▶ WORK INSTRUCTIONS
Please return every record exactly, with no pictures included.

▶ DATA EXTRACTS
== Segment start ==

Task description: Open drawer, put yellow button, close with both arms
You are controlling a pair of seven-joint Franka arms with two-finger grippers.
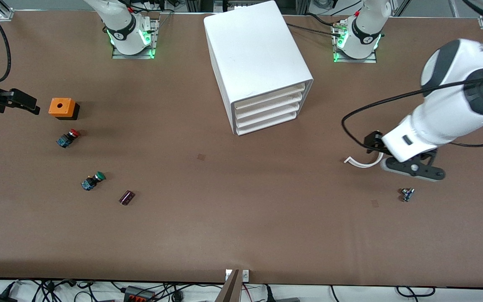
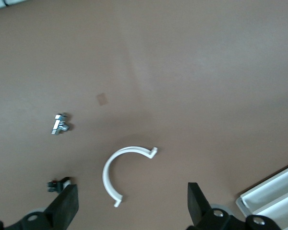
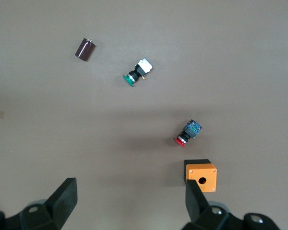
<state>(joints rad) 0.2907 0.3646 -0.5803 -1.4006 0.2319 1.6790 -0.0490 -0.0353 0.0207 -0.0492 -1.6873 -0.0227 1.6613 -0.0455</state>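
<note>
The yellow button shows in no view. The white drawer cabinet (image 1: 258,63) stands at the table's middle near the arms' bases, with all its drawers shut; its corner also shows in the left wrist view (image 2: 273,199). My left gripper (image 1: 413,167) is open and empty (image 2: 132,189), over the table beside a white curved clip (image 1: 363,161) (image 2: 116,168). A small black thing (image 2: 57,184) shows beside one finger; I cannot tell what it is. My right gripper (image 1: 25,102) is open and empty (image 3: 129,184), over the table beside the orange box (image 1: 62,107) (image 3: 201,175).
A red-capped button (image 1: 68,138) (image 3: 188,134), a green-capped button (image 1: 92,180) (image 3: 137,74) and a dark cylinder (image 1: 126,197) (image 3: 85,49) lie toward the right arm's end. A small metal part (image 1: 407,194) (image 2: 61,123) lies nearer the front camera than the clip.
</note>
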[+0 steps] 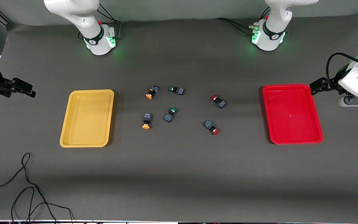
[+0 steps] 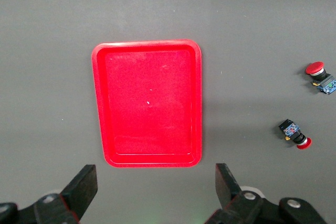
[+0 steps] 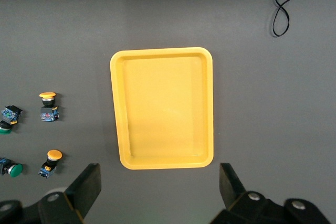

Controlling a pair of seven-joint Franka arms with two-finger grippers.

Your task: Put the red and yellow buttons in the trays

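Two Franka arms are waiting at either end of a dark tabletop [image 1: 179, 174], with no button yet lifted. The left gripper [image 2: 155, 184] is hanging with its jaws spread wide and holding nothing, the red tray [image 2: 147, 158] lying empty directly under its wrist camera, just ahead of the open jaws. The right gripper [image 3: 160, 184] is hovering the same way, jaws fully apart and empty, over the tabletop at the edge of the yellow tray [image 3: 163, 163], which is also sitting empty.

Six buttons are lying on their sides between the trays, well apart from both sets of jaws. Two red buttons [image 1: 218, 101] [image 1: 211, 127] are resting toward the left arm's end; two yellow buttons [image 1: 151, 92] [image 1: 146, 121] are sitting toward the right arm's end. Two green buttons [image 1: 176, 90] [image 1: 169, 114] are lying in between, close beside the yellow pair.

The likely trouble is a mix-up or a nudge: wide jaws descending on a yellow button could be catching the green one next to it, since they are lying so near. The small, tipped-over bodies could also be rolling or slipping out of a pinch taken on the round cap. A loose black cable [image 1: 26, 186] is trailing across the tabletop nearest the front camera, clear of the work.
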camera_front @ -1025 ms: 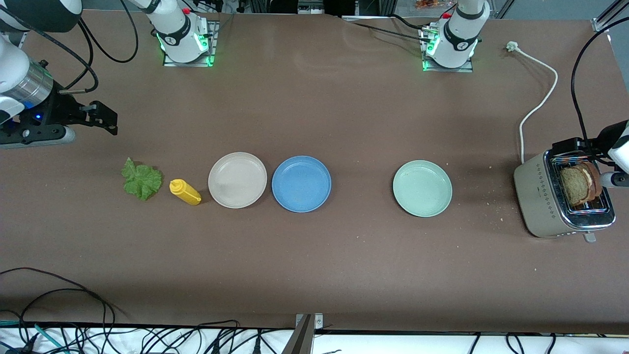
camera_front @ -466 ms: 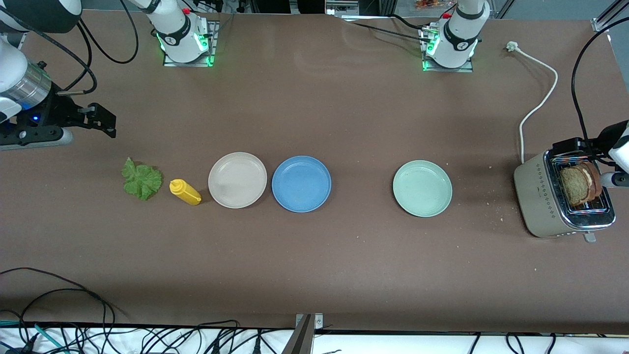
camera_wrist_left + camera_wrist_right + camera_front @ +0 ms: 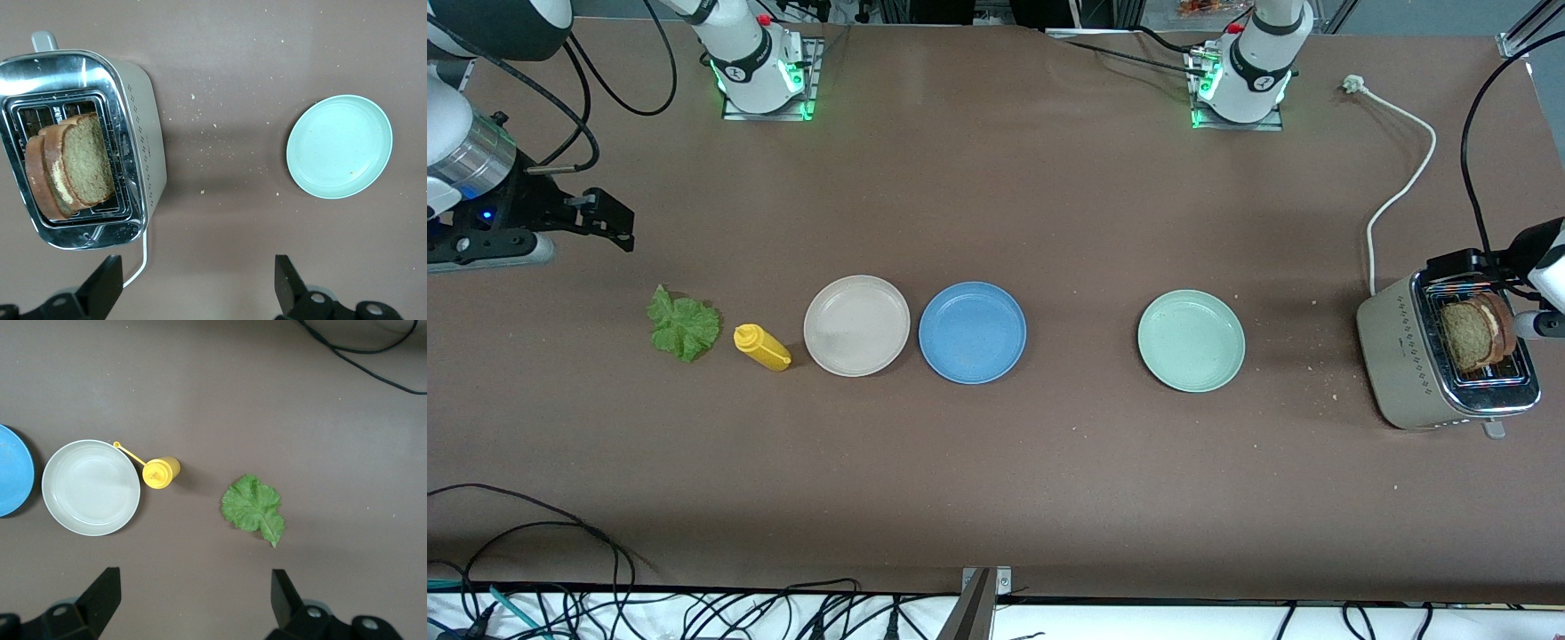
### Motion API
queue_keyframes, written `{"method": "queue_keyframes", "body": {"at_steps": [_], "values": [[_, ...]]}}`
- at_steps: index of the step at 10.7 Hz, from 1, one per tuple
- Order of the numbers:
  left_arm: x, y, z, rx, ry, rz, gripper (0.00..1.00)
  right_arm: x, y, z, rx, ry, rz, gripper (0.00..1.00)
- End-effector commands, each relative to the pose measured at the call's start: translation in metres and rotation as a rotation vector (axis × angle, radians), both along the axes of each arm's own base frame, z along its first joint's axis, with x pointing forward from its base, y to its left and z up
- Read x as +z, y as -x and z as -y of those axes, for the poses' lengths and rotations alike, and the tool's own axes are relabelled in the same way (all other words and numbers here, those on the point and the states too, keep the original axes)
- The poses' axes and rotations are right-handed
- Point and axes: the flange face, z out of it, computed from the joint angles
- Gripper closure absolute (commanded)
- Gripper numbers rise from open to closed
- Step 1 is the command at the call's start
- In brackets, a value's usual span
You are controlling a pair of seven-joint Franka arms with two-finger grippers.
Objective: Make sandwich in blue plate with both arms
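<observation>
A: Blue plate — where do you have it?

B: I see it in the middle of the table, bare, between the beige plate, just beside it, and the mint-green plate, which lies well apart toward the left arm's end.

A: And the sandwich parts?

B: The bread slices stand tilted together in the toaster at the left arm's end. The lettuce leaf lies flat toward the right arm's end, near the yellow squeeze bottle, which stands next to the beige plate.

A: Grippers?

B: I have the left gripper up over the table just beside the toaster, its fingers spread wide, holding nothing. The right gripper hangs over the table near the lettuce leaf, also spread wide with nothing between its fingers.
</observation>
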Motion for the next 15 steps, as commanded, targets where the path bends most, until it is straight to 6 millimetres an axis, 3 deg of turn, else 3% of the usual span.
{"method": "queue_keyframes", "body": {"at_steps": [1, 15], "values": [[0.001, 0.0019, 0.0007, 0.006, 0.014, 0.002, 0.0, 0.0069, -0.0098, 0.0003, -0.008, 0.01, 0.017, 0.0], [0.0, 0.0016, 0.0006, 0.006, 0.014, 0.001, 0.0, 0.0081, -0.013, -0.0005, -0.007, 0.007, 0.035, 0.0]]}}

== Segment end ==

▶ EXERCISE RESULT
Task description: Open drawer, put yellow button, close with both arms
You are controlling a pair of seven-joint Franka arms with two-finger grippers.
<state>(joints rad) 0.2907 0.3646 -0.5803 -1.4006 0.2319 1.6790 -0.0490 -0.0353 0.0207 -0.0492 -1.6873 -0.0227 1.6613 -0.0455</state>
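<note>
The yellow button shows in no view. The white drawer cabinet (image 1: 258,63) stands at the table's middle near the arms' bases, with all its drawers shut; its corner also shows in the left wrist view (image 2: 273,199). My left gripper (image 1: 413,167) is open and empty (image 2: 132,189), over the table beside a white curved clip (image 1: 363,161) (image 2: 116,168). A small black thing (image 2: 57,184) shows beside one finger; I cannot tell what it is. My right gripper (image 1: 25,102) is open and empty (image 3: 129,184), over the table beside the orange box (image 1: 62,107) (image 3: 201,175).
A red-capped button (image 1: 68,138) (image 3: 188,134), a green-capped button (image 1: 92,180) (image 3: 137,74) and a dark cylinder (image 1: 126,197) (image 3: 85,49) lie toward the right arm's end. A small metal part (image 1: 407,194) (image 2: 61,123) lies nearer the front camera than the clip.
</note>
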[+0 steps] 
[+0 steps] 
[+0 steps] 

Controlling a pair of seven-joint Franka arms with two-finger grippers.

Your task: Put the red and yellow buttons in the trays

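Two Franka arms are waiting at either end of a dark tabletop [image 1: 179, 174], with no button yet lifted. The left gripper [image 2: 155, 184] is hanging with its jaws spread wide and holding nothing, the red tray [image 2: 147, 158] lying empty directly under its wrist camera, just ahead of the open jaws. The right gripper [image 3: 160, 184] is hovering the same way, jaws fully apart and empty, over the tabletop at the edge of the yellow tray [image 3: 163, 163], which is also sitting empty.

Six buttons are lying on their sides between the trays, well apart from both sets of jaws. Two red buttons [image 1: 218, 101] [image 1: 211, 127] are resting toward the left arm's end; two yellow buttons [image 1: 151, 92] [image 1: 146, 121] are sitting toward the right arm's end. Two green buttons [image 1: 176, 90] [image 1: 169, 114] are lying in between, close beside the yellow pair.

The likely trouble is a mix-up or a nudge: wide jaws descending on a yellow button could be catching the green one next to it, since they are lying so near. The small, tipped-over bodies could also be rolling or slipping out of a pinch taken on the round cap. A loose black cable [image 1: 26, 186] is trailing across the tabletop nearest the front camera, clear of the work.
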camera_front @ -1025 ms: 
camera_front @ -466 ms: 
camera_wrist_left + camera_wrist_right + camera_front @ +0 ms: 
### Motion API
queue_keyframes, written `{"method": "queue_keyframes", "body": {"at_steps": [_], "values": [[_, ...]]}}`
- at_steps: index of the step at 10.7 Hz, from 1, one per tuple
- Order of the numbers:
  left_arm: x, y, z, rx, ry, rz, gripper (0.00..1.00)
  right_arm: x, y, z, rx, ry, rz, gripper (0.00..1.00)
- End-effector commands, each relative to the pose measured at the call's start: translation in metres and rotation as a rotation vector (axis × angle, radians), both along the axes of each arm's own base frame, z along its first joint's axis, with x pointing forward from its base, y to its left and z up
- Read x as +z, y as -x and z as -y of those axes, for the poses' lengths and rotations alike, and the tool's own axes are relabelled in the same way (all other words and numbers here, those on the point and the states too, keep the original axes)
- The poses' axes and rotations are right-handed
- Point and axes: the flange face, z out of it, computed from the joint angles
- Gripper closure absolute (commanded)
- Gripper numbers rise from open to closed
- Step 1 is the command at the call's start
- In brackets, a value's usual span
You are controlling a pair of seven-joint Franka arms with two-finger grippers.
Objective: Make sandwich in blue plate with both arms
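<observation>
A: Blue plate — where do you have it?

B: I see it in the middle of the table, bare, between the beige plate, just beside it, and the mint-green plate, which lies well apart toward the left arm's end.

A: And the sandwich parts?

B: The bread slices stand tilted together in the toaster at the left arm's end. The lettuce leaf lies flat toward the right arm's end, near the yellow squeeze bottle, which stands next to the beige plate.

A: Grippers?

B: I have the left gripper up over the table just beside the toaster, its fingers spread wide, holding nothing. The right gripper hangs over the table near the lettuce leaf, also spread wide with nothing between its fingers.
</observation>
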Motion for the next 15 steps, as commanded, targets where the path bends most, until it is straight to 6 millimetres an axis, 3 deg of turn, else 3% of the usual span.
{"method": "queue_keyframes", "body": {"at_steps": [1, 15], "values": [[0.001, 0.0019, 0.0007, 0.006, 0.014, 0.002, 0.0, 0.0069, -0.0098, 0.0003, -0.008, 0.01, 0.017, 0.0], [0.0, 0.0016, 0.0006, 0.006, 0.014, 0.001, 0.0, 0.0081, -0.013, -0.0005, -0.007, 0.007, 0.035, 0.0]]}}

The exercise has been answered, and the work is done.